[What the task asks] Find the string "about" in the records. Copy each line that has it.
(Records to use)
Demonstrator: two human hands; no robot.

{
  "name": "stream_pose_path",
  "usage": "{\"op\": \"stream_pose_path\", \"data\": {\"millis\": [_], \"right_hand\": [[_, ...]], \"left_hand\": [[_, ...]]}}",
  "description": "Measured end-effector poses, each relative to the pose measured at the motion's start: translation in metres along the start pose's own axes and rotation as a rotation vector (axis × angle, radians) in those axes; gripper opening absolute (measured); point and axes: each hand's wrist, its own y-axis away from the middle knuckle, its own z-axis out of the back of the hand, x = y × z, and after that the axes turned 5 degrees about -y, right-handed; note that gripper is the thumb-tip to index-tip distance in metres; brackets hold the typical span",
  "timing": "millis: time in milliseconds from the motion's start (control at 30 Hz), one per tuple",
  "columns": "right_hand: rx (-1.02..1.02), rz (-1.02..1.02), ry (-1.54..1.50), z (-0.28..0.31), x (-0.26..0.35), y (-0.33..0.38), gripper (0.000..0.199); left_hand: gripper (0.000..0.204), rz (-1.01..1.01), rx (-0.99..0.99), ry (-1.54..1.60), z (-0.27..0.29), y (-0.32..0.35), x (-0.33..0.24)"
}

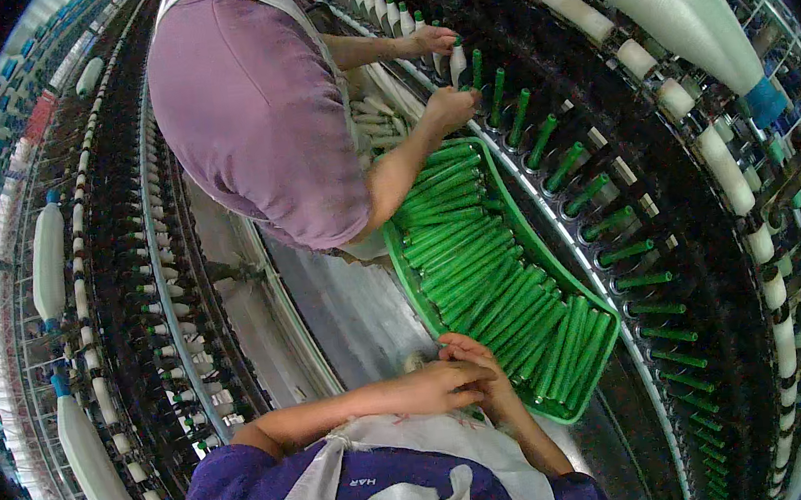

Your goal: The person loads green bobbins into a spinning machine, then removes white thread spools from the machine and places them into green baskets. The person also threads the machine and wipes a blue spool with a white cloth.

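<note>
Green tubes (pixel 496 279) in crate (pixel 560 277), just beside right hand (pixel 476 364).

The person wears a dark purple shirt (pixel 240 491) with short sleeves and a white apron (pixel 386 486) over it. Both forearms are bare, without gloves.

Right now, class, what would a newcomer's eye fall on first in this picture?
First, the long green plastic crate at centre, packed with bright green plastic tubes. The person's left hand and right hand meet at its near end. Beyond it, a co-worker in a purple shirt reaches to the machine's row of green spindles on the right.
</note>
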Motion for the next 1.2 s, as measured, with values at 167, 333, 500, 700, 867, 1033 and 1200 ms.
{"op": "stream_pose_path", "data": {"millis": [167,333,500,700,867,1033,1200], "right_hand": [[0.006,0.056,0.028,0.008,0.002,0.000,0.035],[0.040,0.036,-0.041,0.013,0.002,0.001,0.039],[0.031,0.066,-0.026,0.011,0.002,-0.002,0.035],[0.120,0.184,0.194,-0.007,0.003,0.001,0.035],[0.116,0.191,0.188,-0.029,0.001,-0.014,0.035],[0.144,0.047,0.043,-0.047,-0.011,-0.064,0.035],[-0.031,-0.030,-0.103,-0.081,-0.034,-0.117,0.031]], "left_hand": [[0.039,-0.078,-0.051,-0.204,-0.004,-0.003,0.004],[0.036,-0.107,-0.077,-0.047,-0.012,-0.005,0.010],[0.036,-0.149,-0.120,-0.047,-0.013,-0.004,0.012],[0.035,-0.066,-0.105,-0.009,-0.002,0.008,0.013],[0.038,0.028,-0.057,-0.010,0.021,0.028,0.018],[0.036,0.016,-0.093,0.066,0.060,0.061,0.027],[0.035,0.019,-0.072,0.045,0.114,0.097,0.048]]}}
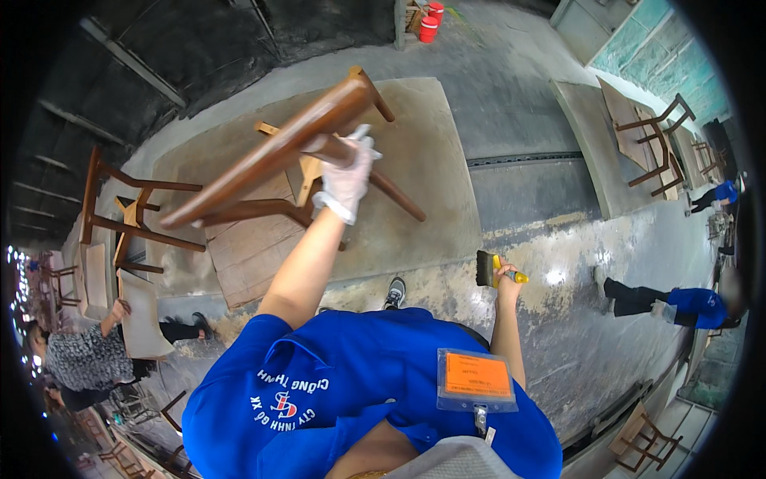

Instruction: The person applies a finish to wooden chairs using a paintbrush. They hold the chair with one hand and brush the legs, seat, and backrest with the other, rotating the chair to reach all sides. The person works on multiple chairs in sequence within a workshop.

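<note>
My left hand (346, 177), in a thin whitish glove, is closed round a round wooden leg of a brown chair frame (275, 148). The frame is tilted, its long dark rail slanting from lower left to upper right, slightly smeared by motion. Lighter wooden corner pieces show between its rails. Low on my right, my bare right hand (507, 281) grips a paintbrush (487, 268) by its yellow handle. Its dark bristles point left, apart from the chair frame. Fingertips behind the leg are partly hidden.
Beneath the frame lies a large brown board (423, 160). Another chair frame (136, 215) stands on the left, beside a person in a patterned shirt (88, 355). More chair frames (662, 148) and a person in blue (694, 307) are on the right. Red buckets (428, 29) stand far ahead.
</note>
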`<control>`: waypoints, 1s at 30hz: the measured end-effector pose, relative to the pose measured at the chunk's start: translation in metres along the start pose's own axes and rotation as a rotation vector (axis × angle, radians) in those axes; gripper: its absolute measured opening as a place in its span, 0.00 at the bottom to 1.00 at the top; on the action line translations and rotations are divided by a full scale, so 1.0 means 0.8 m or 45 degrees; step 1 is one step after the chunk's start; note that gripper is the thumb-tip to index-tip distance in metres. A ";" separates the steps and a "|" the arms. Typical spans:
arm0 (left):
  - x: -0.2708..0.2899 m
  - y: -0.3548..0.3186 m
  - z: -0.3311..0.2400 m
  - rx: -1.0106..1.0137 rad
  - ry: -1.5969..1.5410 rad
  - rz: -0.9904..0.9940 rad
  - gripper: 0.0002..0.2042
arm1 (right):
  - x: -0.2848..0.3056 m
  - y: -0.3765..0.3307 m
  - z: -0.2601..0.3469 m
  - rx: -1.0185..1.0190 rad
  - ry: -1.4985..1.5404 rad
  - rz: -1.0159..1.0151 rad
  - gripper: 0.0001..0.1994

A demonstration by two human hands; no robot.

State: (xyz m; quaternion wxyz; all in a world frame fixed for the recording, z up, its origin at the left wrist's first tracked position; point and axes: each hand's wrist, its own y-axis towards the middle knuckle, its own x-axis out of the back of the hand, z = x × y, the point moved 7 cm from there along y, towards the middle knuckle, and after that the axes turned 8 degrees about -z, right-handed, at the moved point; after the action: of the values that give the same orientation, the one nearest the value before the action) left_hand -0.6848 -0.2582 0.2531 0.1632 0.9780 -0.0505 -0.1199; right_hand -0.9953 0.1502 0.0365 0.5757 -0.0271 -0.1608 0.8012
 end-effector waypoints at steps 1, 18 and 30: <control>-0.016 -0.009 0.009 0.002 0.069 0.022 0.03 | -0.007 -0.002 0.012 0.025 0.041 0.047 0.13; -0.103 -0.088 0.095 0.024 0.785 0.594 0.16 | -0.113 -0.048 0.202 -0.084 0.981 0.335 0.13; 0.293 -0.240 0.110 0.394 1.543 1.045 0.17 | -0.299 -0.073 0.014 -0.670 1.540 -0.047 0.13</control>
State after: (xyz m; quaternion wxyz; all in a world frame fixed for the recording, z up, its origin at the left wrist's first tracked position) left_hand -0.4687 -0.1366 0.0571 0.0547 0.7871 -0.3288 0.5189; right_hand -0.8644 -0.0586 0.0295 0.5524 -0.6095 0.0003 0.5686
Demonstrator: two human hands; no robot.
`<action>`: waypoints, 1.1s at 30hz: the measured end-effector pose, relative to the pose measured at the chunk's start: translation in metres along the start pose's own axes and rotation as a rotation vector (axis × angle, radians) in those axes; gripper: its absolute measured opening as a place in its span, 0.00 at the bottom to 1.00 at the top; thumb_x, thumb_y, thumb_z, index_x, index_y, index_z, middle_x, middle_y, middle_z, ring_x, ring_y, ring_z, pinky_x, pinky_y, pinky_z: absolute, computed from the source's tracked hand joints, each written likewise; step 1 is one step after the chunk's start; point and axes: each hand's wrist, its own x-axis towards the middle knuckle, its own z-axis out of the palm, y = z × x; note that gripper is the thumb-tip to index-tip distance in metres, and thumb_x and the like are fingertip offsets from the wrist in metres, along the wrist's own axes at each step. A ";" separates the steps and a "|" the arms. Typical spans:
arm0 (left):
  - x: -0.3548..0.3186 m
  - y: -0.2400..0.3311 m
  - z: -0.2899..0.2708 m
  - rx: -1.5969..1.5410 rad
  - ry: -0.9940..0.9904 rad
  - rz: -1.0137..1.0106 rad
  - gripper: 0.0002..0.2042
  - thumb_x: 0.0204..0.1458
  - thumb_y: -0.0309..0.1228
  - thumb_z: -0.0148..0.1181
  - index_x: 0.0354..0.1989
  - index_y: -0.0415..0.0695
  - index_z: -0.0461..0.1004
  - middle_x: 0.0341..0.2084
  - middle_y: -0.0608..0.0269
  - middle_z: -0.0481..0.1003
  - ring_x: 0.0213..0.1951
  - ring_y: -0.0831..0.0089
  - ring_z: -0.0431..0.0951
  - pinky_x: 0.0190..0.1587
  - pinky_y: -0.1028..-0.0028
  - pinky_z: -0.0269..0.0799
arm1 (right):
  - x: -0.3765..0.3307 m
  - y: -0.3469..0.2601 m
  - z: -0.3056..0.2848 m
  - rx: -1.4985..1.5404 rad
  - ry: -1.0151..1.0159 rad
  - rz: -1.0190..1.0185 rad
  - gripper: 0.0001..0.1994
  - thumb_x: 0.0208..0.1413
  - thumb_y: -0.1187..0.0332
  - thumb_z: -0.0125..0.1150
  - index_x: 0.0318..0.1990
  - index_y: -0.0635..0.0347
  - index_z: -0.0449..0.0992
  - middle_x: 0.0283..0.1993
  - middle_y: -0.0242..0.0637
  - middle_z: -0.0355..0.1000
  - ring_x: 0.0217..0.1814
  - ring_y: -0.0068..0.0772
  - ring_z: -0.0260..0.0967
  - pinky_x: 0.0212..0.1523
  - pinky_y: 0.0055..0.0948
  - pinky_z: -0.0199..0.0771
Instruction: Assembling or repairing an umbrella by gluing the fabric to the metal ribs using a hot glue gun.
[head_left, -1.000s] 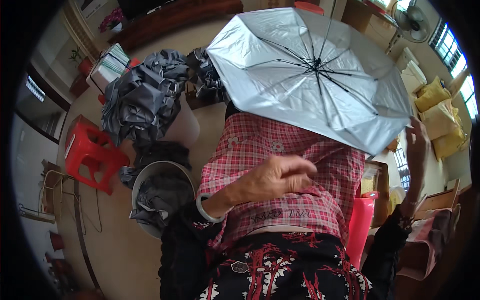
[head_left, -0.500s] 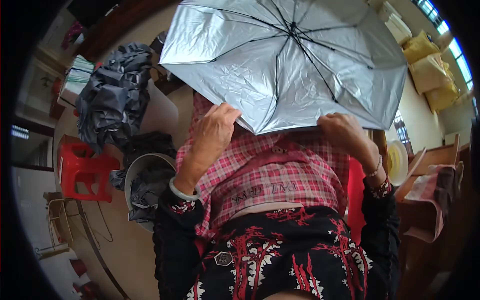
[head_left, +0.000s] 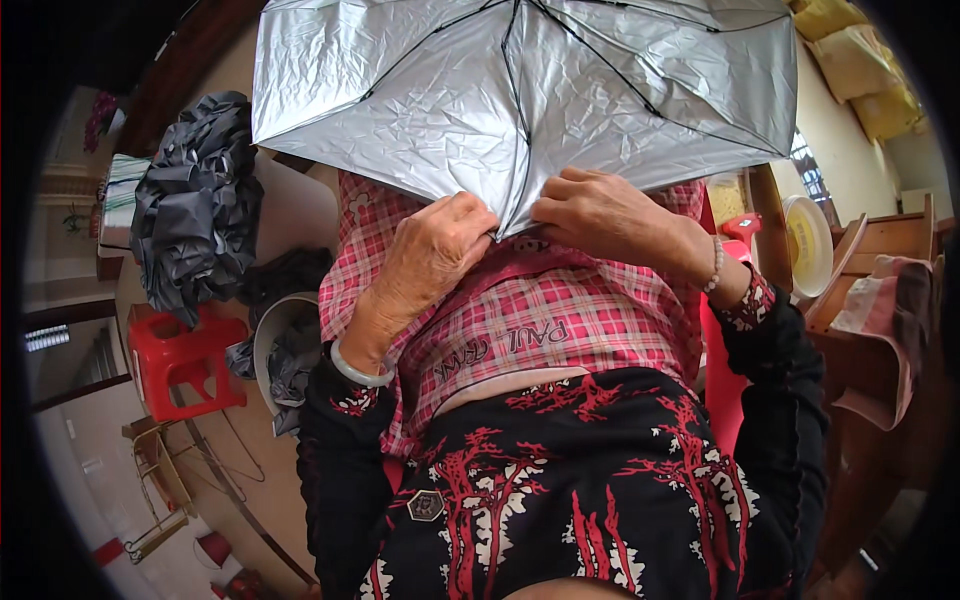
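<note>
Head view, L to R: red stool far L, w/ a heap of dark crumpled cloth above it in view, overlapping a pale bin; can't tell if heap is stuffed in or just draped on top. Bucket nearer, more dark cloth inside, prob. parked there to keep loose stuff together & within reach of L side.

L hand, bangle on wrist, has fingertips together, clamped on the hem of the umbrella at its near corner. Umbrella's spread in front of the person, over far part of the plaid apron, top running out of frame. Silver underside faces up/toward wearer, black ribs fanning; prob. turned so hem & rib ends are easy to see & reach.

R hand, beads on wrist, pinches same corner from other side, close to L but apart. Fingers curl over, so exact contact pt. is hidden. Two-sided hold prob. b/c thin fabric would sag if only one side were gripped; elbows bent, work kept near the body.

Far R: tub, yellow bags up by the wall, wooden chair w/ a pink/brown towel hung over it, prob. just storage, out of the hands' way.
</note>
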 end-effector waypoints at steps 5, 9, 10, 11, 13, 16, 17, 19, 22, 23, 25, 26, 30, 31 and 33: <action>0.000 -0.003 0.003 0.034 0.040 0.060 0.06 0.40 0.22 0.57 0.29 0.42 0.69 0.25 0.60 0.69 0.30 0.61 0.73 0.30 0.67 0.70 | 0.019 0.000 0.002 0.287 0.026 0.117 0.05 0.48 0.69 0.51 0.30 0.61 0.68 0.29 0.43 0.68 0.32 0.48 0.68 0.34 0.39 0.68; 0.005 0.001 0.001 0.078 0.114 0.064 0.05 0.42 0.23 0.56 0.28 0.41 0.69 0.24 0.60 0.68 0.29 0.62 0.73 0.29 0.68 0.70 | 0.030 0.015 0.006 0.299 -0.072 0.117 0.06 0.48 0.69 0.50 0.32 0.61 0.69 0.31 0.45 0.69 0.34 0.50 0.68 0.34 0.41 0.67; 0.005 0.001 0.000 0.087 0.109 0.056 0.04 0.43 0.23 0.56 0.28 0.41 0.69 0.24 0.60 0.68 0.29 0.63 0.73 0.29 0.68 0.70 | 0.030 0.018 0.005 0.300 -0.072 0.118 0.06 0.48 0.69 0.50 0.32 0.61 0.69 0.31 0.45 0.69 0.34 0.50 0.68 0.34 0.41 0.67; 0.006 0.001 -0.001 0.096 0.104 0.048 0.04 0.43 0.23 0.56 0.28 0.41 0.68 0.24 0.61 0.68 0.29 0.63 0.73 0.28 0.69 0.70 | 0.030 0.020 0.001 0.328 -0.111 0.121 0.07 0.47 0.70 0.51 0.33 0.61 0.69 0.32 0.44 0.69 0.34 0.49 0.68 0.35 0.40 0.67; 0.006 0.000 -0.002 0.105 0.098 0.040 0.04 0.43 0.24 0.56 0.28 0.41 0.68 0.24 0.61 0.68 0.29 0.64 0.73 0.28 0.69 0.70 | 0.030 0.022 -0.005 0.385 -0.190 0.126 0.09 0.45 0.71 0.52 0.36 0.61 0.70 0.33 0.43 0.68 0.36 0.48 0.68 0.37 0.38 0.67; 0.005 -0.002 -0.003 0.117 0.084 0.046 0.05 0.43 0.24 0.56 0.28 0.41 0.68 0.25 0.61 0.68 0.29 0.64 0.73 0.28 0.68 0.70 | 0.030 0.024 -0.002 0.461 -0.147 0.046 0.08 0.45 0.71 0.53 0.35 0.61 0.70 0.32 0.43 0.68 0.35 0.47 0.68 0.36 0.38 0.67; 0.006 -0.002 -0.003 0.117 0.083 0.049 0.05 0.43 0.24 0.56 0.28 0.41 0.68 0.25 0.61 0.68 0.29 0.64 0.73 0.28 0.68 0.70 | 0.030 0.024 -0.002 0.496 -0.124 0.006 0.08 0.45 0.71 0.53 0.34 0.61 0.70 0.31 0.43 0.68 0.34 0.47 0.68 0.36 0.37 0.67; 0.007 -0.002 -0.003 0.095 0.072 0.052 0.05 0.43 0.24 0.56 0.29 0.42 0.68 0.26 0.61 0.68 0.29 0.63 0.73 0.28 0.68 0.70 | 0.030 0.026 -0.002 0.516 -0.119 -0.004 0.08 0.45 0.70 0.54 0.33 0.61 0.70 0.30 0.43 0.68 0.34 0.47 0.67 0.35 0.37 0.67; 0.007 -0.003 -0.006 0.084 0.067 0.031 0.05 0.43 0.23 0.56 0.29 0.42 0.68 0.26 0.61 0.68 0.30 0.63 0.72 0.29 0.68 0.69 | 0.031 0.026 -0.004 0.558 -0.114 -0.032 0.07 0.46 0.68 0.56 0.31 0.61 0.70 0.29 0.42 0.68 0.33 0.46 0.67 0.34 0.36 0.67; 0.006 -0.004 -0.008 0.083 0.070 0.009 0.05 0.43 0.23 0.56 0.29 0.43 0.68 0.26 0.60 0.68 0.30 0.62 0.72 0.29 0.68 0.69 | 0.030 0.027 -0.006 0.497 -0.094 -0.006 0.07 0.47 0.67 0.56 0.30 0.61 0.70 0.28 0.42 0.67 0.32 0.46 0.67 0.33 0.36 0.66; 0.003 -0.006 -0.011 0.084 0.072 -0.014 0.05 0.43 0.23 0.56 0.29 0.43 0.68 0.26 0.60 0.68 0.31 0.62 0.72 0.30 0.67 0.69 | 0.029 0.027 -0.010 0.374 -0.057 0.044 0.09 0.47 0.65 0.57 0.28 0.61 0.70 0.27 0.41 0.67 0.30 0.45 0.67 0.32 0.36 0.66; 0.002 -0.007 -0.014 0.086 0.066 -0.021 0.06 0.42 0.22 0.56 0.30 0.43 0.68 0.26 0.60 0.68 0.31 0.61 0.72 0.30 0.67 0.69 | 0.028 0.027 -0.012 0.373 -0.057 0.044 0.09 0.47 0.65 0.57 0.28 0.61 0.70 0.27 0.41 0.67 0.30 0.45 0.67 0.32 0.36 0.66; -0.001 -0.009 -0.016 0.078 0.047 -0.041 0.07 0.42 0.21 0.56 0.30 0.43 0.69 0.26 0.60 0.68 0.31 0.61 0.72 0.31 0.67 0.68 | 0.026 0.022 -0.014 0.241 -0.081 0.168 0.10 0.48 0.63 0.57 0.27 0.60 0.69 0.26 0.40 0.66 0.29 0.45 0.67 0.30 0.37 0.65; -0.002 -0.008 -0.016 0.067 0.039 -0.048 0.07 0.41 0.21 0.56 0.30 0.43 0.69 0.26 0.60 0.68 0.31 0.61 0.72 0.32 0.66 0.68 | 0.026 0.020 -0.012 0.265 -0.070 0.149 0.10 0.48 0.63 0.57 0.27 0.60 0.68 0.27 0.40 0.67 0.28 0.45 0.67 0.29 0.37 0.65; -0.003 -0.008 -0.016 0.055 0.035 -0.058 0.07 0.41 0.21 0.57 0.30 0.43 0.69 0.26 0.59 0.68 0.31 0.61 0.72 0.32 0.66 0.68 | 0.027 0.014 -0.009 0.315 -0.048 0.111 0.10 0.48 0.63 0.57 0.27 0.60 0.68 0.27 0.39 0.67 0.28 0.45 0.67 0.29 0.37 0.65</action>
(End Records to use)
[Answer area]
  "description": "Measured end-effector poses, each relative to the pose measured at the motion's start: translation in metres along the start pose's own axes and rotation as a rotation vector (axis × angle, radians) in those axes; gripper opening absolute (measured); point and axes: each hand's wrist, its own y-axis away from the middle knuckle, its own z-axis out of the back of the hand, x = y × z, and after that the axes turned 5 degrees about -y, right-handed; note that gripper is the thumb-tip to index-tip distance in metres; brackets hold the typical span",
State: (xyz m; quaternion wxyz; all in a world frame fixed for the recording, z up, its origin at the left wrist's first tracked position; point and axes: each hand's wrist, its own y-axis towards the middle knuckle, its own x-axis out of the back of the hand, z = x × y, the point moved 7 cm from there along y, towards the middle knuckle, and after that the axes turned 8 degrees about -z, right-handed, at the moved point; after the action: of the values that give the same orientation, the one nearest the value before the action) left_hand -0.6848 -0.2582 0.2531 0.1632 0.9780 -0.0505 -0.1199; right_hand -0.9953 0.1502 0.0365 0.5757 -0.0271 -0.1608 0.8012

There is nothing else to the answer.